Re: support workers - it's just letting you know what services are available to you. I think you would fall into the bracket where they would, for example, be keen to make sure you'd achieved your potential wrt education - to give you the best chance of providing for your family in the future.

There's also the old chestnut about young mums not breastfeeding - so there is extra support provided to try to 'normalise' it within this demographic (not least - since a first baby at 20 will often not be the last baby - so support with the first baby can also trickle through to better outcomes for subsequent babies).

With respect - you clearly do feel a bit on the back foot with HCP - so maybe you would benefit from making contact with someone who can support you through the preganancy - and advocate for you, so that you don't end up feeling like you were steamrollered as a 'young mum'.

MozzchopsThirty · 26/05/2015 13:28

Ickle you're going to need a thicker skin.

As a HCP working with pg women and new mums I see all sorts, young mums (15/16), older mums (40+), mums with DA problems, mums with addiction problems.

Your mw won't have been shocked at all

hope123x · 26/05/2015 13:53

This reply has been deleted

Message withdrawn at poster's request.

karmagetsyou · 26/05/2015 13:54

Congratulations!

I wish I had of been much younger Blush

Ignore judgmentals

leanne963 · 26/05/2015 14:03

Ha i agree with penguin I am 28 and even if i hear 1995 as a birth date i already think 'Oh they are so young' Then i realise 'No, that makes them 20'.
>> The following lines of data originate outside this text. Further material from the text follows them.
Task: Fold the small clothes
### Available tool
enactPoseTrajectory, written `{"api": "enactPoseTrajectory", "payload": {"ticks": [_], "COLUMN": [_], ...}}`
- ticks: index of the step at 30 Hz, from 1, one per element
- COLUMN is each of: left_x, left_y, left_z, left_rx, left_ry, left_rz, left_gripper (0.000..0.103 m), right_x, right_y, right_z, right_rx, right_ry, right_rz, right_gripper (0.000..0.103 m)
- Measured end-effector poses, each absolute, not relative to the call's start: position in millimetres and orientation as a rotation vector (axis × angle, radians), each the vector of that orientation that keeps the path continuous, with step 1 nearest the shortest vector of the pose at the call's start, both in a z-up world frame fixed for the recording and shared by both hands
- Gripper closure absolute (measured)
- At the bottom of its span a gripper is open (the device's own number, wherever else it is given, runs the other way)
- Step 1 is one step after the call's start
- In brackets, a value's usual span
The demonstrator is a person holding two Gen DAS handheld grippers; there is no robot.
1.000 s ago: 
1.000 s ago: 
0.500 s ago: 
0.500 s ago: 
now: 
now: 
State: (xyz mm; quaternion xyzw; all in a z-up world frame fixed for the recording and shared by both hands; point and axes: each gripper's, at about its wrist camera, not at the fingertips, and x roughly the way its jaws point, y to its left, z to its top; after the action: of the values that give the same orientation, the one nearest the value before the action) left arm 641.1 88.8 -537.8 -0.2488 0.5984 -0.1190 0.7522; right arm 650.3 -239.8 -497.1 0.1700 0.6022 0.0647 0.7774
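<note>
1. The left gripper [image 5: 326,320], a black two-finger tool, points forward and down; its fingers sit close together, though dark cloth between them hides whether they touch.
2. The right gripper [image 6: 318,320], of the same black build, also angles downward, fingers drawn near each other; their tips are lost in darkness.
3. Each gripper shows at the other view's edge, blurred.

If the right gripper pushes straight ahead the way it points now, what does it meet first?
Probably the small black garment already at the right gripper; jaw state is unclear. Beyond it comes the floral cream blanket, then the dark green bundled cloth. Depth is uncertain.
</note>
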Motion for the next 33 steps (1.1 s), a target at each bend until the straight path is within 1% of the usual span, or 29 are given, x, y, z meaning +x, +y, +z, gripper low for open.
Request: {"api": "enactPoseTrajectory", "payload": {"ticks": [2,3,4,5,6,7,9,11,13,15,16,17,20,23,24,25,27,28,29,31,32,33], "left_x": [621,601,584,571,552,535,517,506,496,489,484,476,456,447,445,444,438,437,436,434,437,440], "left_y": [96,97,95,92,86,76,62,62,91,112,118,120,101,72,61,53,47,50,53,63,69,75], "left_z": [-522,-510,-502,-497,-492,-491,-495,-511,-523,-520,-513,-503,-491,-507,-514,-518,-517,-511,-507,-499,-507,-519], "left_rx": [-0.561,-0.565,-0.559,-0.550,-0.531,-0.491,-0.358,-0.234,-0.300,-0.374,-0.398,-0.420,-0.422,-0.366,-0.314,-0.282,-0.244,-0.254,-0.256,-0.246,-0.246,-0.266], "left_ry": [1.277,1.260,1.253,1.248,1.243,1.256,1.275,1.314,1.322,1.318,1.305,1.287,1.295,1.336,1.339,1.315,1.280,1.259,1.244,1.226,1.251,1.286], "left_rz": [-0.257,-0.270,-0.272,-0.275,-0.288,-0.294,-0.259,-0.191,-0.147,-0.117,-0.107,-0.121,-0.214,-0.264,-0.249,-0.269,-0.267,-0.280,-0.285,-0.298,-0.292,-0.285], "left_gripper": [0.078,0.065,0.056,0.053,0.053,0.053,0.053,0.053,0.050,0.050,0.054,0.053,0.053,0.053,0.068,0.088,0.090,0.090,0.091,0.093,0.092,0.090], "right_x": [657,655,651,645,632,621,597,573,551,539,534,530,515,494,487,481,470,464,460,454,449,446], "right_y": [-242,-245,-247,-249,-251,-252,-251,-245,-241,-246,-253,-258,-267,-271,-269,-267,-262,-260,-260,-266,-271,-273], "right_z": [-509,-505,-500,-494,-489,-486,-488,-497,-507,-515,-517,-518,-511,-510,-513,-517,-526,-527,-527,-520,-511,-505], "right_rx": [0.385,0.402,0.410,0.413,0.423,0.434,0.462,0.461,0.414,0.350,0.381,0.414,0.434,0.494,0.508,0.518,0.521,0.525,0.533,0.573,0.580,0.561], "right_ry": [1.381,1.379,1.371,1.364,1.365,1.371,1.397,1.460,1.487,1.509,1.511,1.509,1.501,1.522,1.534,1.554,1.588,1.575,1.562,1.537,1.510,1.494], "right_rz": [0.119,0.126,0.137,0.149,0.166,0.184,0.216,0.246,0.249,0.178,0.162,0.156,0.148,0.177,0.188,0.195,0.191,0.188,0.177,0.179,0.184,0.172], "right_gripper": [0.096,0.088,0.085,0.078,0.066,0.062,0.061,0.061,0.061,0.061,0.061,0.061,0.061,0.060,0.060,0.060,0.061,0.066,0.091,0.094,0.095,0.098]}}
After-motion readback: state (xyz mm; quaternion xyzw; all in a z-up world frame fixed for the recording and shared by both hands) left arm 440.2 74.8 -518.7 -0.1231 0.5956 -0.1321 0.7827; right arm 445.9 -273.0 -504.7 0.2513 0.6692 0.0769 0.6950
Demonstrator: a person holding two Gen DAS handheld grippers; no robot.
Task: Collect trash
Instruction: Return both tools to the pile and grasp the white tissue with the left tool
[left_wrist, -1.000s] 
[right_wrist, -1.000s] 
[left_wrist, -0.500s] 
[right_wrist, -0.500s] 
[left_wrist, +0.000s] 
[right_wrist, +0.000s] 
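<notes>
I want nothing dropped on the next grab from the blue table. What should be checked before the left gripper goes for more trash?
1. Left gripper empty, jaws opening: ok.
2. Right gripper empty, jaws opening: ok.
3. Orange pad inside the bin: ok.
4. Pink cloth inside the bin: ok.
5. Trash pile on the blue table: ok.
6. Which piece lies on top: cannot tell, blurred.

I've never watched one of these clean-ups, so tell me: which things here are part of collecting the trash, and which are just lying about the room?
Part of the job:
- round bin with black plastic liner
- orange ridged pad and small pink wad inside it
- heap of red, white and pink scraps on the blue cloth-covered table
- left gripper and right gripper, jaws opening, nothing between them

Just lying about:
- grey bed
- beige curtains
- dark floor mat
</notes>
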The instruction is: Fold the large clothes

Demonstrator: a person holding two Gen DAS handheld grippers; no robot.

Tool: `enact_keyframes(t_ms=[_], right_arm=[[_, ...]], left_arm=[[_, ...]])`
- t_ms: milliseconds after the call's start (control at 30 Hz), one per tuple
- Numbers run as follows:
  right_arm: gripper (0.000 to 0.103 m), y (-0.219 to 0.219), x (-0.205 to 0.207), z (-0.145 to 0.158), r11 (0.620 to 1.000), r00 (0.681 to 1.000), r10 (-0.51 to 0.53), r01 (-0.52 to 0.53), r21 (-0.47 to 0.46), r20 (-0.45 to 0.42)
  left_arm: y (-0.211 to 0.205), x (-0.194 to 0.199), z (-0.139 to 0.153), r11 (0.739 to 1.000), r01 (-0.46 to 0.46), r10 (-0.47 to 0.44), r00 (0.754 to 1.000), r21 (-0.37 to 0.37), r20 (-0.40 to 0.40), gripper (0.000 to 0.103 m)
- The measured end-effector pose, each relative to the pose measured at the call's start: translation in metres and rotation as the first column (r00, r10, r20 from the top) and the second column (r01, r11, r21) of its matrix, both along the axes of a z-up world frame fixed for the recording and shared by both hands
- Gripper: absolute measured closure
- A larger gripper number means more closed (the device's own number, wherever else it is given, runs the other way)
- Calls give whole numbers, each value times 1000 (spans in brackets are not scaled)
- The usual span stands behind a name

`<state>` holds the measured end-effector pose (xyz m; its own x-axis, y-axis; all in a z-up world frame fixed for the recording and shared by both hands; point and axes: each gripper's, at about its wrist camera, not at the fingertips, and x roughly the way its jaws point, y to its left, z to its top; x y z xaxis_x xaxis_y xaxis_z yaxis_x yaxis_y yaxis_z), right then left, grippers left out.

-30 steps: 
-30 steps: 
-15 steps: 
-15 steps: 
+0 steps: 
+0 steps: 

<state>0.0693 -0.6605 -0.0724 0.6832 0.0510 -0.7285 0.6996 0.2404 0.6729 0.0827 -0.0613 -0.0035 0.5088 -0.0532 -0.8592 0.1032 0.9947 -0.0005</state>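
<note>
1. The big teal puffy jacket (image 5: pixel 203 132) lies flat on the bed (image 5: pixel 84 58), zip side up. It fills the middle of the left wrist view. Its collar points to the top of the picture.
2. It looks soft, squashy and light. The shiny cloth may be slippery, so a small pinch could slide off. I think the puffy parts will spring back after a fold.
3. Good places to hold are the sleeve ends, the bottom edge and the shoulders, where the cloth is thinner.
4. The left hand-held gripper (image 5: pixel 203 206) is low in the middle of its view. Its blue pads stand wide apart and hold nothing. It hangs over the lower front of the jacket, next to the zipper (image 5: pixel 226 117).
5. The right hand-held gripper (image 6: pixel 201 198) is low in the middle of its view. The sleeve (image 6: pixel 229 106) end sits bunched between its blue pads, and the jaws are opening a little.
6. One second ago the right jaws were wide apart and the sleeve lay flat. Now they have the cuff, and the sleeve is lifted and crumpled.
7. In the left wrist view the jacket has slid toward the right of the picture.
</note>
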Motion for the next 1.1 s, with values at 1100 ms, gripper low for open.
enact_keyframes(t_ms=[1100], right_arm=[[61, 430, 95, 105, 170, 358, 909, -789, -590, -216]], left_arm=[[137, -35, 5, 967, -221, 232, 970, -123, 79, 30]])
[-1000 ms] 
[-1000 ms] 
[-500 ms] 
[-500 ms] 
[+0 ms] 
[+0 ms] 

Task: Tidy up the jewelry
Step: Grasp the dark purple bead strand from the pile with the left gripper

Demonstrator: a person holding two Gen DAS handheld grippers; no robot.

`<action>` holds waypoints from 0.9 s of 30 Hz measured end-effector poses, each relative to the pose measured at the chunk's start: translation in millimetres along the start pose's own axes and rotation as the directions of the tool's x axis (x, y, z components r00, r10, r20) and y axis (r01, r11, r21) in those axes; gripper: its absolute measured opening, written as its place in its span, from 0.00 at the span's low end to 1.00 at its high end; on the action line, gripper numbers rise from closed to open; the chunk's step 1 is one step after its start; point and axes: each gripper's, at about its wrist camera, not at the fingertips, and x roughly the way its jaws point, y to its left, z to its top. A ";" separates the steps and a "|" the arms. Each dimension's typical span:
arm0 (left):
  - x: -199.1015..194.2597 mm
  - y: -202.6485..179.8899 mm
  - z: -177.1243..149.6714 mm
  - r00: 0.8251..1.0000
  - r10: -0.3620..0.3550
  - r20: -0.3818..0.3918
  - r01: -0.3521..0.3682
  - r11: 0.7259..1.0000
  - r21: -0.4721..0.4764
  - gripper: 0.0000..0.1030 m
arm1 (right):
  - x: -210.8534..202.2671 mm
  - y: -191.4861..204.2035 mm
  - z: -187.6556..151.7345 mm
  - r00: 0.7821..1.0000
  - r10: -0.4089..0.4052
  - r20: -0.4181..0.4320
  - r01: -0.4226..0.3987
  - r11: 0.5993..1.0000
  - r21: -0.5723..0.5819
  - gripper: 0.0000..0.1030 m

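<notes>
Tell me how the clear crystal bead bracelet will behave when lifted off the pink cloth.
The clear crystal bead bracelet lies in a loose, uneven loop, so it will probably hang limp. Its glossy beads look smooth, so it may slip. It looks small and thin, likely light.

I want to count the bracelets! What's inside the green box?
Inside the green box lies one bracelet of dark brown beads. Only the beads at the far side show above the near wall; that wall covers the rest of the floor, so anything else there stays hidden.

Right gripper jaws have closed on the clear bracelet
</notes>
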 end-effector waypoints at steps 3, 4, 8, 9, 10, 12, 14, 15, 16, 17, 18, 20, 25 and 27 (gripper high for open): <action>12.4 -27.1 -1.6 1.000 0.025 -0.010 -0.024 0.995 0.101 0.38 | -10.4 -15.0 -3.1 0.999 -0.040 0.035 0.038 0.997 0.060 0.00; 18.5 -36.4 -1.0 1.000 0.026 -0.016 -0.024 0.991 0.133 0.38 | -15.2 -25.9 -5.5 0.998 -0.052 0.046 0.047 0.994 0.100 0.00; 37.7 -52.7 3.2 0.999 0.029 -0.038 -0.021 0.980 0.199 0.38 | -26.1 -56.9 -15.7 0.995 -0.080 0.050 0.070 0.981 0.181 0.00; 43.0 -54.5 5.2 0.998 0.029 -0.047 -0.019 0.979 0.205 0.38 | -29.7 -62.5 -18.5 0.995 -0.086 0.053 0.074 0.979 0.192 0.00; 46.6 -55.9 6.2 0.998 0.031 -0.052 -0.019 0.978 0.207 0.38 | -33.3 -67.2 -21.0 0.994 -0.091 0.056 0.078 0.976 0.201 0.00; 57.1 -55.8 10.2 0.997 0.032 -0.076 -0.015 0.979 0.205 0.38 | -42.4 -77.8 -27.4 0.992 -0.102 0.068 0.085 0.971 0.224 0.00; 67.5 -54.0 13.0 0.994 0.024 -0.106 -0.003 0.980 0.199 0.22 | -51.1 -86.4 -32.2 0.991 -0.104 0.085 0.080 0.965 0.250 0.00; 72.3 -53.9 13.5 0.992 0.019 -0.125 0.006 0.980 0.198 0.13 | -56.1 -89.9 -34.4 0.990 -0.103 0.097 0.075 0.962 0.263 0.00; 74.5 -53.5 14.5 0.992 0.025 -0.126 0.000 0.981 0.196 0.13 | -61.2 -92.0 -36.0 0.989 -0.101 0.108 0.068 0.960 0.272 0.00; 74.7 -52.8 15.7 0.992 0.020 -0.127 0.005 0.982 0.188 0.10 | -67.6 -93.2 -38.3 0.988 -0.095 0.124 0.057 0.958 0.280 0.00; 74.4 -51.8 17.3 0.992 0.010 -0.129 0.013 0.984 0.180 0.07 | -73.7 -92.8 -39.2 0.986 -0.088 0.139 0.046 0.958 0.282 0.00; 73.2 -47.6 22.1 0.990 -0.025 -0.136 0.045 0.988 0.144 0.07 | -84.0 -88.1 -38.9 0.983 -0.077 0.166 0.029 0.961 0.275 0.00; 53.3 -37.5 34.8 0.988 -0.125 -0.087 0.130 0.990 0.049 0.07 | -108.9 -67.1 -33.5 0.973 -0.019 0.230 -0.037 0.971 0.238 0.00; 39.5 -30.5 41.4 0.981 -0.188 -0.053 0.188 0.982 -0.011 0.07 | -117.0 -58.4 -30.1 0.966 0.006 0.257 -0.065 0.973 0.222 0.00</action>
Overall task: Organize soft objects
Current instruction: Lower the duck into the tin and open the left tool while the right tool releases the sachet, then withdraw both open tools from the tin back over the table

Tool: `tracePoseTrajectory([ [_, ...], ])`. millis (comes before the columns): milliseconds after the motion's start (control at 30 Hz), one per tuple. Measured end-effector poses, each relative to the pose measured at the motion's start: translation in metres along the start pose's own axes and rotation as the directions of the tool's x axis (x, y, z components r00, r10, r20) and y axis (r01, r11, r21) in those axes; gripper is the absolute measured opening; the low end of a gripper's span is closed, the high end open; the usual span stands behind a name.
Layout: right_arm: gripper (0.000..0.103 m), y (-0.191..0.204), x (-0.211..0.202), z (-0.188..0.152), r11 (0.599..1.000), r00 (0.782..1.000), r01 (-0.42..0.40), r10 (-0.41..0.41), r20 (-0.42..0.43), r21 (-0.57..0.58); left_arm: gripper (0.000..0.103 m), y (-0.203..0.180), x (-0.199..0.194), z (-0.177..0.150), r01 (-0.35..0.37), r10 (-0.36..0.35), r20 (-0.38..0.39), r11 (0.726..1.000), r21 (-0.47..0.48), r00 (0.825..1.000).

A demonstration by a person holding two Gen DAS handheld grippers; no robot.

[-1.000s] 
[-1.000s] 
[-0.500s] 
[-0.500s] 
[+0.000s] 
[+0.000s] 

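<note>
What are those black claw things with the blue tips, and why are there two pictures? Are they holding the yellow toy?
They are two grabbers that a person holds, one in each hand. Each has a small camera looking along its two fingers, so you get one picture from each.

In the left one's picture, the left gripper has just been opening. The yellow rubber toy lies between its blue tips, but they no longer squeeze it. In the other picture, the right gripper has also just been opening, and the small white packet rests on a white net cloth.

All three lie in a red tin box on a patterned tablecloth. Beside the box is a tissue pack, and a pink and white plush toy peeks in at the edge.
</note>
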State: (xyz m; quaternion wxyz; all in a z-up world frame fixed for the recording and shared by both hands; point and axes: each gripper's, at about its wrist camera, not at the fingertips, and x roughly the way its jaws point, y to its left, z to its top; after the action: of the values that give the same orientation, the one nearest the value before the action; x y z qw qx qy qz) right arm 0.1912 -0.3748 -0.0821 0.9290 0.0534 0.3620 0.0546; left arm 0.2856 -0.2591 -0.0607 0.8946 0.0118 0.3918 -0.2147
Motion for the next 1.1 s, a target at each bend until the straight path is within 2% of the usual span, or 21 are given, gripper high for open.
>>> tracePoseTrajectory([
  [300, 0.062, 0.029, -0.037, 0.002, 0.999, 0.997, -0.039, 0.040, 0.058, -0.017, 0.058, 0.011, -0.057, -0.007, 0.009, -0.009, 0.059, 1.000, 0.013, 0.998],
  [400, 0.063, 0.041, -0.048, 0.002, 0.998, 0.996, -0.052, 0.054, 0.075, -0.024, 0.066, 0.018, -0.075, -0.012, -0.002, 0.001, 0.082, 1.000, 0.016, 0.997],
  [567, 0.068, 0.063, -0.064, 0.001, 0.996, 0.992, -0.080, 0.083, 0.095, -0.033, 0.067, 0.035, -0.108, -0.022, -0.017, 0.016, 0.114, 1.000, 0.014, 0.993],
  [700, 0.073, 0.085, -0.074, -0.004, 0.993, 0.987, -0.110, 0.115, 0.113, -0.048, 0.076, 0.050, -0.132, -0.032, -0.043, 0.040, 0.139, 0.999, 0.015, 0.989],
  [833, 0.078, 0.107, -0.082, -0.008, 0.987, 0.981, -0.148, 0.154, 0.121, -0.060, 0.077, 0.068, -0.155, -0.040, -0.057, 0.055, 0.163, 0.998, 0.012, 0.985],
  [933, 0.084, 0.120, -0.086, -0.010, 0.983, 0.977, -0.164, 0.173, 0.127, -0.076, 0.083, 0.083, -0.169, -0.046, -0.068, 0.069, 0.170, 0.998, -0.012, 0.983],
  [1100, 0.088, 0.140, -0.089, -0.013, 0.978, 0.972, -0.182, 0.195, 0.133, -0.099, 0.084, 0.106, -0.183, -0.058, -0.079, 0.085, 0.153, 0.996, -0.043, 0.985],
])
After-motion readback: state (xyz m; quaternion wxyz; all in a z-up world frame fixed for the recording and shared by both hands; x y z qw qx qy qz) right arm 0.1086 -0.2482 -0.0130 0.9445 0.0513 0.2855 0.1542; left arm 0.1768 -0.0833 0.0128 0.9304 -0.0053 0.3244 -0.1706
20 isn't especially young to have a baby, i am shocked that apparently 27 is a 'mature mum' like love said! Each to their own, if you are ready then that is fab.

Age is nothing. You can be ready to be a mum at 18, but someone else could feel completely overwhelmed at 40. It doesn't matter about age!!

CatsCantTwerk · 26/05/2015 14:05

Try turning up to midwives appointments at the age of 15 Wink

I'm sure she didn't mean to offend you :)

MarvellousMarbles · 26/05/2015 14:08

After I had DC3, at the age of 40, the midwife had to take my bloods three times. The lab kept rejecting them because each time she labelled it up with my DOB ten years later than it actually is.

The final time, a senior midwife stormed into the room, holding the labelled-up vial, and said 'look, just what is your date of birth, then?'. So I repeated it, yet again, and she looked shocked and said to the other one, 'oh, you're right.'

So it appeared that she was 'correcting' the label that the other one wrote, because it seemed so unlikely.

A bit odd, because 40 isn't that old, in the general scheme of childbearing. I think some MWs, like some people generally, are just odd!

jorahmormont · 26/05/2015 14:13

It's one of those things you learn to develop a thicker skin with.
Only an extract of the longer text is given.